= David Campbell (judge, born 1750) =

American politician and judge

David Campbell (1750–1812) was a politician and judge who was a member of the North Carolina state assembly, a leader in the State of Franklin, and a judge in the North Carolina Superior Court, Southwest Territory, and state of Tennessee.

Born in Augusta County, Virginia, in 1750, Campbell rose to the rank of major while serving in the Continental Army during the American Revolution.

In about 1783, sometime after the war had ended, he moved to Greene County, Tennessee, where he began practicing law. In 1785 he was elected Judge of the Superior Court of the State of Franklin.

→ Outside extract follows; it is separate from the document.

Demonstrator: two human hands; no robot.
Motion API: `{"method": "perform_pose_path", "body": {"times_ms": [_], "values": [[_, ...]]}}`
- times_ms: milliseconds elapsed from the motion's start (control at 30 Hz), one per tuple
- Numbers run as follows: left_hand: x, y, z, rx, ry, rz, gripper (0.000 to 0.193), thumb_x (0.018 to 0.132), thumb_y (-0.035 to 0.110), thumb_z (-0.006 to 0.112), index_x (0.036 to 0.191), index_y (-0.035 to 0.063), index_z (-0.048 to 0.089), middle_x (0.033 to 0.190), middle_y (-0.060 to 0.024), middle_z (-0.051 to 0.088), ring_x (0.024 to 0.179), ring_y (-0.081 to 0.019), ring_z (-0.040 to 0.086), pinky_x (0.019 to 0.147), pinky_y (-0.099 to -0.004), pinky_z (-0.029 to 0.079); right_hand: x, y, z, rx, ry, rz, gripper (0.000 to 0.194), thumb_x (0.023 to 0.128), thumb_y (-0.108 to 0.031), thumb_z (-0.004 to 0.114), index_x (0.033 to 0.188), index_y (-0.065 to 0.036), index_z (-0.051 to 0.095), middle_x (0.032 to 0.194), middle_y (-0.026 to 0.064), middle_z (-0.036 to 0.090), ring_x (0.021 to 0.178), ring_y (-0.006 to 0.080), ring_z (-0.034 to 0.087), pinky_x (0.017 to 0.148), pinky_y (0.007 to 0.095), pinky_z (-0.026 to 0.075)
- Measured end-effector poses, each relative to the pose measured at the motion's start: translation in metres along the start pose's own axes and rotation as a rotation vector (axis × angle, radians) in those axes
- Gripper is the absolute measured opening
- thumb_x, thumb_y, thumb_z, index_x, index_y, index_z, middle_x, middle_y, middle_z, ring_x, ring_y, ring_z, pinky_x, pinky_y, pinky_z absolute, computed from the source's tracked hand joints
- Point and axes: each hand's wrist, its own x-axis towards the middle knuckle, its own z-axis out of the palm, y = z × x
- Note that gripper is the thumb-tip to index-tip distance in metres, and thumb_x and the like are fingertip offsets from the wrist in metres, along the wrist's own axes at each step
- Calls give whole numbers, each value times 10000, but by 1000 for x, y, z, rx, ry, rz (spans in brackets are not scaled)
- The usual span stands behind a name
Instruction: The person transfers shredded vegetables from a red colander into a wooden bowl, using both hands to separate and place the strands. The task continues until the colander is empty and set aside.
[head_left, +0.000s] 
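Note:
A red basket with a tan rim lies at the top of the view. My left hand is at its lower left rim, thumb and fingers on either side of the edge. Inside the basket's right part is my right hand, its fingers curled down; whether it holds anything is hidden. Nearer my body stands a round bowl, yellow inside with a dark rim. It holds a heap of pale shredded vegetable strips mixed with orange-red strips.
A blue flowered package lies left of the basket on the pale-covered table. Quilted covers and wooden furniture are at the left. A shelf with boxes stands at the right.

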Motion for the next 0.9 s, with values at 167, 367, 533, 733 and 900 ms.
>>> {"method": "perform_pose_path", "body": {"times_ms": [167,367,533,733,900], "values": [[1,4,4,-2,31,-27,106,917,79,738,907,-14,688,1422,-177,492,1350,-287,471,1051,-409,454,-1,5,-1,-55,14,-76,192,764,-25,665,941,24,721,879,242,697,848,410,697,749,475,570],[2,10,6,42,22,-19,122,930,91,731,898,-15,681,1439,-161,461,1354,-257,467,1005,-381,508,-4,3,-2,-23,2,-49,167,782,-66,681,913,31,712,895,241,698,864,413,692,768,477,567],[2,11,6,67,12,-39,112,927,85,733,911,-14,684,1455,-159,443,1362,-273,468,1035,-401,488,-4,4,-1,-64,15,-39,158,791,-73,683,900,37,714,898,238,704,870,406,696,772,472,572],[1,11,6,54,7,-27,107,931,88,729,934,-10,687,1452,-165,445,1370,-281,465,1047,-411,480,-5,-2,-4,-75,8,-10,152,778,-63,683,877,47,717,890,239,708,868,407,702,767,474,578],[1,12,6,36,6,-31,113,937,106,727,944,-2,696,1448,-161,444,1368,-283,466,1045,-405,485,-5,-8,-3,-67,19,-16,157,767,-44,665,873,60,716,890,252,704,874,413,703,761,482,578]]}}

In 1787 he was elected to the North Carolina General Assembly and shortly thereafter was elected judge of the Superior Court of North Carolina, Washington District, a post he served in until 1790, when he was appointed to be a territorial judge in the Southwest Territory by President George Washington. From 1797 until 1809, he served as a justice of the Superior Court of Tennessee, where he was twice impeached. His first impeachment came in 1798 during a dispute with Blount (who had himself just been impeached from the United States Senate), involving the Treaty of Holston; Campbell escaped conviction at his impeachment trial by one vote. Campbell was impeached again in 1803, having been charged with bribery, but was once again acquitted.

Campbell died in Washington, Rhea County, Tennessee, in 1812.